27 octobre 2010

PCR


« Oublie-moi. Oublie-moi maintenant »

Je rigole. Je rigole au fond de moi parce que pour une fois je pourrais balancer ça si je le voulais. Comme ça, brutalement, sans réfléchir, sans prévenir. Juste pour le geste. Juste parce que c’est possible. C’est con, mais c’est comme ça. Ça s’appelle de la méchanceté gratuite je crois, enfin pour moi une certaine vision du luxe.

Le concept de « fuck friend » a ceci de bon qu’il nous offre à nous, hommes primitifs de base généralement dénués de toute notion de sentiment, notre lot de baise à la demande. C’est donc un concept plaisant, du moment qu’on ne ressent rien qu’une légère attirance. Le hic étant que l’autre personne impliquée dans le deal puisse ne pas concevoir les choses de la même façon ; déjà que ça fait le forcing pour s’embrasser en public et que ça demande mon avis sur sa marque de serviettes hygiéniques, moi qui ai toujours pensé que tout ça c’était surtout quelques minutes de plaisir pour plusieurs jours d’emmerdes, je sens que ça va mal finir cette histoire…

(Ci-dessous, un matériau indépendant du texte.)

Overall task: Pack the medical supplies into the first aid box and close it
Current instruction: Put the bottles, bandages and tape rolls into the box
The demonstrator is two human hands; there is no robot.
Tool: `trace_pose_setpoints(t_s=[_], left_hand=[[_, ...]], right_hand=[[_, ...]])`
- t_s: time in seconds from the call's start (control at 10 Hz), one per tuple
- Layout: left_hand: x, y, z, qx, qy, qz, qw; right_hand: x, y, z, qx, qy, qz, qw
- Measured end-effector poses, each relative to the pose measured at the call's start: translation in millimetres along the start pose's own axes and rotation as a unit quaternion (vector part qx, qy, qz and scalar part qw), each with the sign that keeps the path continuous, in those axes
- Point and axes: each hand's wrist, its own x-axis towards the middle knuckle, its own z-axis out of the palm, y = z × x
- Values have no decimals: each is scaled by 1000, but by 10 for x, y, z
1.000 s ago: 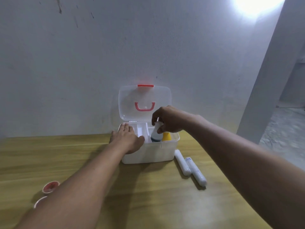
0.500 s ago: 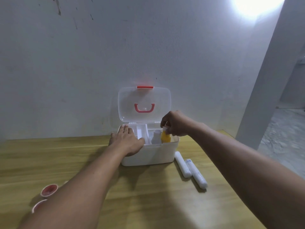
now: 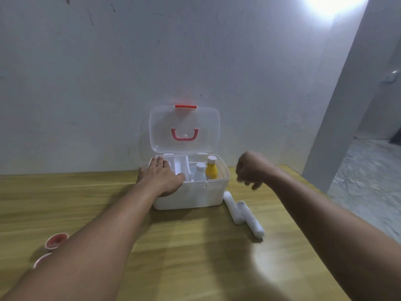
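A white first aid box stands at the far edge of the wooden table, its clear lid with a red handle standing upright. Inside its right compartment a white bottle and a yellow bottle stand upright. My left hand lies flat on the box's left front rim, holding it. My right hand hovers just right of the box, blurred, fingers loosely curled and holding nothing. Two white wrapped rolls lie side by side on the table right of the box.
Two small red-and-white round items sit on the table at the near left, partly behind my left forearm. A grey wall rises directly behind the box. The table's right edge drops to a concrete floor.
My right hand set the white bottle into the box beside the yellow one, let go, and drew back to the right of the box. My left hand stayed on the rim.
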Motion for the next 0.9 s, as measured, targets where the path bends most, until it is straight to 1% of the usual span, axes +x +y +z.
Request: trace_pose_setpoints(t_s=[0.1,0.2,0.3,0.4,0.5,0.6,0.7,0.8,0.9], left_hand=[[1,-9,6,0,-1,-2,1000],[-1,-12,13,1,-1,-2,1000],[-4,-10,8,3,-3,-3,1000],[3,-4,8,3,-1,-4,1000],[18,-7,15,7,2,-5,1000],[26,-8,10,9,-2,-5,1000],[18,0,3,8,-4,-6,1000],[10,5,1,7,-5,-6,1000],[5,4,3,5,-4,-7,1000]], right_hand=[[-84,122,129,-42,-181,67,980],[-91,179,244,-48,-232,87,968],[-113,194,253,-15,-232,90,969],[-128,199,171,24,-202,88,975],[-111,161,-34,89,-114,63,987],[-39,78,-290,180,35,12,983],[5,-47,-436,254,145,-54,955],[19,-164,-362,250,201,-119,939],[2,-207,-123,193,207,-152,947]])
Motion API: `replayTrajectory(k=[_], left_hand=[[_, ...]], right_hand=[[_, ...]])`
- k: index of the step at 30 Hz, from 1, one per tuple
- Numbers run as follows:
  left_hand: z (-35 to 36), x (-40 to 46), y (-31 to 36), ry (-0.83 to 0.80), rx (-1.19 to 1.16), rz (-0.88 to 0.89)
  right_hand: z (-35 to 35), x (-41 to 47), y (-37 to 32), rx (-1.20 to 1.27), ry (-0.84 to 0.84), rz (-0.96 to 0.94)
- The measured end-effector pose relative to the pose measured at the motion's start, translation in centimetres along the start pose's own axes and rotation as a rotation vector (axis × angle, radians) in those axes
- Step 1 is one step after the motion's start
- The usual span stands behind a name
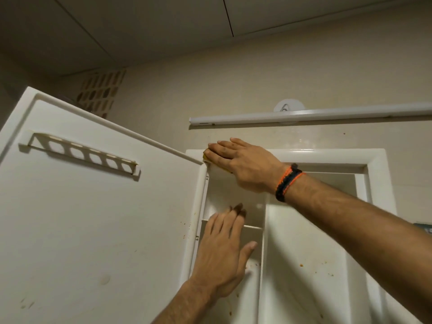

Quoi qu’il en soit mine de rien ça commence quand même à me faire un peu « prendre la confiance », oh pas grand-chose, trois fois rien, mais peut être le petit truc qui fait la différence. Je sais pas, je me sens succesful ces temps-ci, j’ai d’autres pistes en cours, je regarde les filles droit dans les yeux, je soutiens leur regard, je les fixe sans avoir l’impression de les fixer comme si « je sortais de prison après 20 ans de réclusion ».
Je crois même que je me fais régulièrement mater. Ou bien c’est moi qui m’enflamme. Enfin je me sens plutôt bien quoi, je profite tout simplement d’un de ces rares moments où ma vie me semble tout à fait délectable.

Sinon à part ça j’ai toujours pas trouvé de job et j’ai troqué mon Dell Inspiron 6000 contre un Vostro 3300.